What the task asks:
This calls for a verbatim copy of all the data, with no images carried over.
Start of Available data
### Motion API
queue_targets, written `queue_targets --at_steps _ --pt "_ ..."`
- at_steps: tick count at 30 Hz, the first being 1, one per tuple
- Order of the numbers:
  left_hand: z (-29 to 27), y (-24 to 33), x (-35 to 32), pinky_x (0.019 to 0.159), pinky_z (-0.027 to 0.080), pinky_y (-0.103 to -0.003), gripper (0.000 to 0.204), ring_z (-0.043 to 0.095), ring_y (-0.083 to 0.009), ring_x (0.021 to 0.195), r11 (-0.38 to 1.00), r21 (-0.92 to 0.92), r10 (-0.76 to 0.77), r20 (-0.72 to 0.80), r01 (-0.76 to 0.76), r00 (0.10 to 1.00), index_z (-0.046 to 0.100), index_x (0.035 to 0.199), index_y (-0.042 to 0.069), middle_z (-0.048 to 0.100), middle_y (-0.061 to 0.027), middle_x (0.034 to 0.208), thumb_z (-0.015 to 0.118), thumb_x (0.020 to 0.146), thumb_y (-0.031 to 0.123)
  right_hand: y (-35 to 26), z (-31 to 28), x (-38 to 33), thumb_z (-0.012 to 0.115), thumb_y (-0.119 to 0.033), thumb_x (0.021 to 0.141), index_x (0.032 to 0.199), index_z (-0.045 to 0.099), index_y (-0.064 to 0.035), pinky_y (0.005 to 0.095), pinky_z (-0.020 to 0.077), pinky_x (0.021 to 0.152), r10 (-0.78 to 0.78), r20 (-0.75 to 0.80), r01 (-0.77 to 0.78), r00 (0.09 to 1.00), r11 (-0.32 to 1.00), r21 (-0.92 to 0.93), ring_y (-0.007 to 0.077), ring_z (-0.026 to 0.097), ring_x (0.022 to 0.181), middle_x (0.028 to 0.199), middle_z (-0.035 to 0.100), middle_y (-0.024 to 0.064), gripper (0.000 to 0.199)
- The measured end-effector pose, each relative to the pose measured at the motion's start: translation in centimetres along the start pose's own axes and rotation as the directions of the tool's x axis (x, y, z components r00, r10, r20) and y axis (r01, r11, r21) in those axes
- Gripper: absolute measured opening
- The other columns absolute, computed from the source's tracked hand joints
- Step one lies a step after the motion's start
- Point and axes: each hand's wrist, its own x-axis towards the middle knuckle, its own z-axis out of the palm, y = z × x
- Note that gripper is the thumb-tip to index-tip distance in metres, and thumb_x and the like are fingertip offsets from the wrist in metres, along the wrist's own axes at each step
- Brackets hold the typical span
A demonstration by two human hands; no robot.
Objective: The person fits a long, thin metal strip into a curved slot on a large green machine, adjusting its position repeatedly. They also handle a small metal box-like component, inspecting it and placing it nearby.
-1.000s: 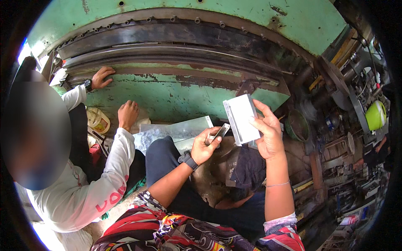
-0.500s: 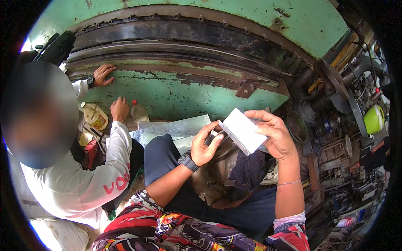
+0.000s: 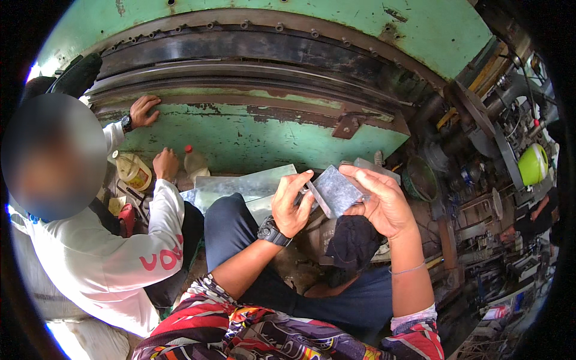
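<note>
Between my hands is a small bent sheet-metal piece (image 3: 339, 191), a grey square face with a raised flange along its left side. My right hand (image 3: 384, 201) grips its right side, thumb on top and the other fingers partly hidden underneath. On the other side, my left hand (image 3: 291, 207) has curled fingers and thumb at the flange edge. The piece is tilted in the air above my lap, over a dark cloth (image 3: 353, 243). Flat shiny metal sheets (image 3: 246, 185) lie beyond my left knee.
A large green press machine (image 3: 240, 135) spans the far side. At left sits a person in a white long-sleeved top (image 3: 108, 261), one hand (image 3: 144, 111) on the machine's ledge. Near them stand a yellowish jug (image 3: 132, 171) and a red-capped bottle (image 3: 195, 163). Machinery and a lime-green container (image 3: 533, 165) are at right.
The metal piece has turned in my hands, so its bright glare has given way to a grey face. My right hand has shifted slightly lower; the other person's pose is nearly the same.
</note>
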Motion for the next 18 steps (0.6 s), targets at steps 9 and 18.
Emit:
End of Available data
Expected output:
### Motion API
queue_targets, written `queue_targets --at_steps _ --pt "_ ..."`
- at_steps: tick count at 30 Hz, the first being 1, one per tuple
- Order of the numbers:
  left_hand: z (-29 to 27), y (-24 to 33), x (-35 to 32), pinky_x (0.019 to 0.159), pinky_z (-0.027 to 0.080), pinky_y (-0.103 to -0.003), gripper (0.000 to 0.204), ring_z (-0.043 to 0.095), ring_y (-0.083 to 0.009), ring_x (0.021 to 0.195), r11 (-0.38 to 1.00), r21 (-0.92 to 0.92), r10 (-0.76 to 0.77), r20 (-0.72 to 0.80), r01 (-0.76 to 0.76), r00 (0.10 to 1.00), index_z (-0.046 to 0.100), index_x (0.035 to 0.199), index_y (-0.042 to 0.069), middle_z (-0.048 to 0.100), middle_y (-0.061 to 0.027), middle_x (0.034 to 0.208), thumb_z (-0.015 to 0.118), thumb_x (0.020 to 0.146), thumb_y (-0.031 to 0.123)
  right_hand: y (-35 to 26), z (-31 to 28), x (-38 to 33), thumb_z (-0.012 to 0.115), thumb_y (-0.119 to 0.033), thumb_x (0.021 to 0.141), index_x (0.032 to 0.199), index_z (-0.045 to 0.099), index_y (-0.064 to 0.035), pinky_y (0.005 to 0.095), pinky_z (-0.020 to 0.077), pinky_x (0.021 to 0.152), r10 (-0.78 to 0.78), r20 (-0.75 to 0.80), r01 (-0.77 to 0.78), r00 (0.09 to 1.00), r11 (-0.32 to 1.00), r21 (-0.92 to 0.93), ring_y (-0.007 to 0.077), ring_z (-0.026 to 0.097), ring_x (0.022 to 0.181), middle_x (0.028 to 0.199), middle_z (-0.035 to 0.100), middle_y (-0.024 to 0.064), gripper (0.000 to 0.199)
- The measured end-effector pose, each relative to the pose measured at the motion's start: translation in centimetres along the start pose's own axes and rotation as the directions of the tool's x axis (x, y, z components r00, r10, r20) and y axis (r01, r11, r21) in those axes
- Gripper: absolute measured opening
- The other columns absolute, computed from the source's tracked hand joints
- Step one lies a step after the motion's start
- Point and axes: each hand's wrist, its own x-axis towards the middle knuckle, its own z-axis out of the palm, y = z × x
- Note that gripper is the thumb-tip to index-tip distance in metres, and thumb_x and the like are fingertip offsets from the wrist in metres, along the wrist's own axes at each step
- Brackets hold the typical span
A demonstration by two human hands; no robot.
Objective: The person fits a long, thin metal strip into a curved slot on a large green machine, adjusting its position repeatedly. They also handle a small metal box-like component, inspecting it and placing it nearby.
-1.000s: 
-0.500s: 
+0.000s: 
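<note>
Between my hands is a small bent sheet-metal piece (image 3: 339, 191), a grey square face with a raised flange along its left side. My right hand (image 3: 384, 201) grips its right side, thumb on top and the other fingers partly hidden underneath. On the other side, my left hand (image 3: 291, 207) has curled fingers and thumb at the flange edge. The piece is tilted in the air above my lap, over a dark cloth (image 3: 353, 243). Flat shiny metal sheets (image 3: 246, 185) lie beyond my left knee.
A large green press machine (image 3: 240, 135) spans the far side. At left sits a person in a white long-sleeved top (image 3: 108, 261), one hand (image 3: 144, 111) on the machine's ledge. Near them stand a yellowish jug (image 3: 132, 171) and a red-capped bottle (image 3: 195, 163). Machinery and a lime-green container (image 3: 533, 165) are at right.
The metal piece has turned in my hands, so its bright glare has given way to a grey face. My right hand has shifted slightly lower; the other person's pose is nearly the same.
</note>
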Motion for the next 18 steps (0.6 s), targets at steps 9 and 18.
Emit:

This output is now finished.